Vitalistes, animistes, mécanistes, qu’ils soient de nos jours reconnus ou décriés, ont tous apporté leur pierre à l’édifice de la biologie. Et l’édifice fut imposant à construire : jusqu’au XVIIe siècle, les études sur le vivant n’avaient pour but que l’utilité, celle de trouver de nouvelles plantes qui nourrissent la population ou de nouveaux remèdes contre les maladies. Le siècle des lumières se démarque alors des autres par l’abandon, par ses savants, du pragmatisme habituel. Ceux-ci cherchent « pour savoir » : la science va prendre ses lettres de noblesse. C’est ainsi que les naturalistes vont s’attacher à adopter une classification des plantes, et se débarrasser en partie de la nomenclature assez floue issue des textes anciens. Tournefort lance alors un concept de classification qui s’appuie sur la comparaison des structures fines des plantes ; elle sera reprise et développée par Linné. Son système est encore très présent aujourd’hui à travers les noms de classes de fleurs, comme les Labiées ou les Ombellifères.

Une autre caractéristique des savants de cette époque, hormis qu’ils se détachent des dogmes des textes anciens, est qu’ils pratiquent l’expérimentation comme un élément intégré à leur recherche, et non pas comme simple outil vérificateur d’une théorie. Pourtant toutes les expériences réalisées donnent lieu, par leurs auteurs ou par d’autres, à des systèmes explicatifs qui tentent une généralisation.

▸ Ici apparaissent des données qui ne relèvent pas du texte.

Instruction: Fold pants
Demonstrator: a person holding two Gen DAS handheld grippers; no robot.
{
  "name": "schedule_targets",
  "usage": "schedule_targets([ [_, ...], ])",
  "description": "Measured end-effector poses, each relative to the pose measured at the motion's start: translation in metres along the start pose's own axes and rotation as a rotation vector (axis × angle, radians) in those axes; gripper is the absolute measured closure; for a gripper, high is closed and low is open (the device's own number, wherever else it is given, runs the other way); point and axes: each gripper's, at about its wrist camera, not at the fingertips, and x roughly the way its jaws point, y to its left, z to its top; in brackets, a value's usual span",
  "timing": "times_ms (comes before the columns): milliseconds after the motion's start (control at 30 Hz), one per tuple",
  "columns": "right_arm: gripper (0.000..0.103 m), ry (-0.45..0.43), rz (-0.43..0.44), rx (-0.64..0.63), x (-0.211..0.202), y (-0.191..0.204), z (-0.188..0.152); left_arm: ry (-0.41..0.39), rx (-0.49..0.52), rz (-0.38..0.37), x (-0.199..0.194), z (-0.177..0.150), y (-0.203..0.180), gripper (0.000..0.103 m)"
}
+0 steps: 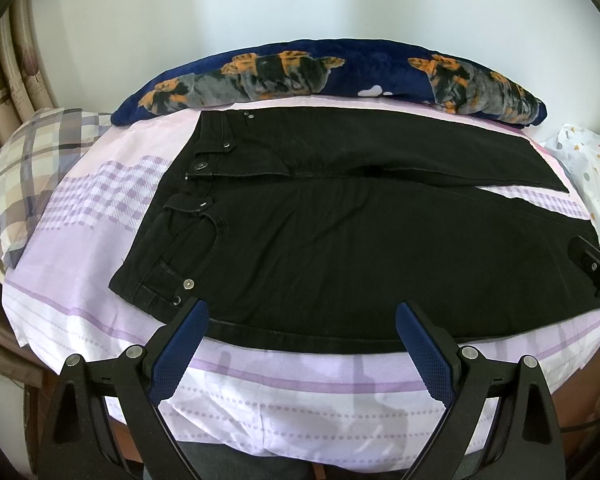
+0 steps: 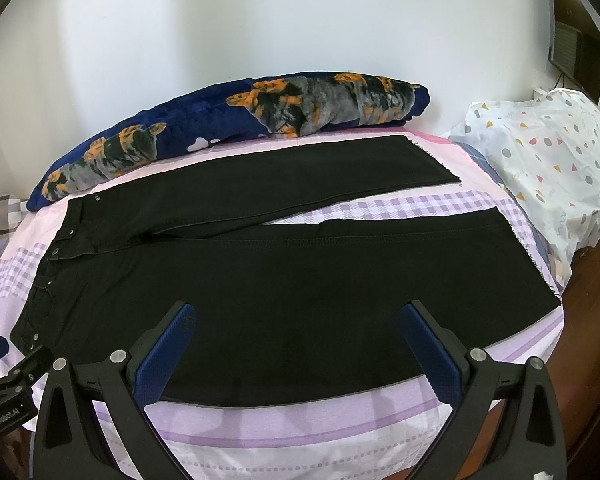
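Note:
Black pants point(image 1: 340, 240) lie flat on the lilac bed sheet point(image 1: 300, 392), front up, with the buttoned waistband at the left and both legs running right, slightly spread. My left gripper point(image 1: 302, 312) hovers open over the near edge of the hip, by the pocket rivets, holding nothing. In the right wrist view the pants point(image 2: 280, 280) fill the middle, and my right gripper point(image 2: 298, 312) stands open over the near leg's edge, also holding nothing. Each gripper shows at the edge of the other's view: the right gripper point(image 1: 592, 260) and the left gripper point(image 2: 4, 364).
A navy blanket point(image 1: 300, 76) with orange and grey print lies along the wall behind the pants. A plaid pillow point(image 1: 32, 160) sits at the left end of the bed. A white bag point(image 2: 540, 152) with coloured shapes sits at the right end. The bed's near edge is just under the grippers.

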Motion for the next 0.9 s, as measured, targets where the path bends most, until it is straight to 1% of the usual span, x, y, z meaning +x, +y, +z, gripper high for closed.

C’est le cas des expériences innombrables qu’a fait Leeuwenhoek, premier constructeur de microscopes (500 sont de ses mains), entre la fin du XVIIe et le début du XVIIIe siècle, et observateur passionné du monde des microbes. Ses découvertes des globules rouges du sang, des levures, des bactéries, des spermatozoïdes donneront lieu à des théories établies par d’autres que lui, Leeuwenboek se déclarant maître de ses instruments, pas des idées. En particulier, deux théories de la génération sont nées : les « animalculistes », qui accordent toute la puissance de création au spermatozoïde (il contient tout l’embryon en lui), et les « ovistes », qui attribuent ce rôle au seul ovule. Les débats font rage, et pas seulement sur ce sujet.

Le vitalisme fait partie de ces débats. En effet le mécanicisme de Descartes, qui avait permis de se détacher du caractère sacré du corps en le traitant comme une machine et en permettant son exploration, n’expliquait pas la programmation des êtres, cette façon d’être agencé strictement dans le même ordre. En absence de connaissance de l’ADN, une force vitale fut avancée, laquelle fut déclinée à toutes les découvertes de l’époque. Peut-être un peu trop. Le vitalisme pouvait alors prendre, chez certains, la forme d’un animisme plutôt métaphysique. Reste que la richesse des débats a fait avancer toute la science en pointant les zones d’ombre qui restaient à éclaircir.
L’auteur clôt son livre par Lamarck, qu’il réhabilite comme étant le précurseur de Darwin. Bien que sa théorie n’ait contenu aucun concept de sélection naturelle, il avait bien mis en avant celui de pression de l’environnement sur l’individu.

L’ouvrage de Paul Mazliak est un monument d’érudition. Il y réussit l’exploit de, tout à la fois, nous brosser des portraits humains attachants, nous plonger dans un climat intellectuel foisonnant, nous expliquer les découvertes, les tâtonnements et nous en décrypter tous les enjeux.